◆ **PROBLEM DETAILS**
Search the material below for lines containing the string "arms", and copy every one you find.

◆ **COLLECTED DATA**
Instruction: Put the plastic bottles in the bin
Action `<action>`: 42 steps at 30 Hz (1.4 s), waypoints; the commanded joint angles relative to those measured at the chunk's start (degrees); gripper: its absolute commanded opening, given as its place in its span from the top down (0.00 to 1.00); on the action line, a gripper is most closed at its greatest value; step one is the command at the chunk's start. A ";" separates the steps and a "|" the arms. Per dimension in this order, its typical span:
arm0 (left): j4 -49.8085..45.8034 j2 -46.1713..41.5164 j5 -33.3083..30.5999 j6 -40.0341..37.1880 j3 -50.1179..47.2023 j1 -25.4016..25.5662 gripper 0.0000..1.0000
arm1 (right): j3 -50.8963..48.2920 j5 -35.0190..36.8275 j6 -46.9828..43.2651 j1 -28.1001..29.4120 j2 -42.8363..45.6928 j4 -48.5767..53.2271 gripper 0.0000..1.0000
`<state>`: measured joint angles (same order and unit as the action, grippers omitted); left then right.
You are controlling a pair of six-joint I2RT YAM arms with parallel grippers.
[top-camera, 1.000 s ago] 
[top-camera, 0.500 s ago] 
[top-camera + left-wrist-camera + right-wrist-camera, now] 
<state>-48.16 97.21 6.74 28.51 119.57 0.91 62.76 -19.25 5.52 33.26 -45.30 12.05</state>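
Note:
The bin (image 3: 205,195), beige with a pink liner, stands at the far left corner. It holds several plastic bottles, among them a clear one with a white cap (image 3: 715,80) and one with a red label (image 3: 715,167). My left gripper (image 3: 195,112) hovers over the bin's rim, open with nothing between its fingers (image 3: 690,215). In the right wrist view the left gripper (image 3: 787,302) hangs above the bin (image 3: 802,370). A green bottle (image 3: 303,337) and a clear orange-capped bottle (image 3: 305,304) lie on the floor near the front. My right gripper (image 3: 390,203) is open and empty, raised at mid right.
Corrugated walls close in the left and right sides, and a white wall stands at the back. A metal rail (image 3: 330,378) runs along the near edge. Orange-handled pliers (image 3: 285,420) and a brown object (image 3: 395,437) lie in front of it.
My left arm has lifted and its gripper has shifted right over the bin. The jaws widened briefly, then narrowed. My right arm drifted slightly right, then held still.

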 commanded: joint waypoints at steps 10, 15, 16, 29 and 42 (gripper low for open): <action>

◆ **REPLY TO THE EXERCISE**
Action `<action>`: 42 steps at 30 Hz (1.4 s), waypoints; the commanded joint angles relative to those measured at the chunk's start (degrees); gripper: its absolute commanded opening, given as its place in its span from the top down (0.00 to 1.00); on the action line, a gripper is most closed at its greatest value; step one is the command at the chunk's start. A ";" separates the steps and a "|" the arms. Per dimension in this order, its typical span:
You are controlling a pair of six-joint I2RT YAM arms with parallel grippers.

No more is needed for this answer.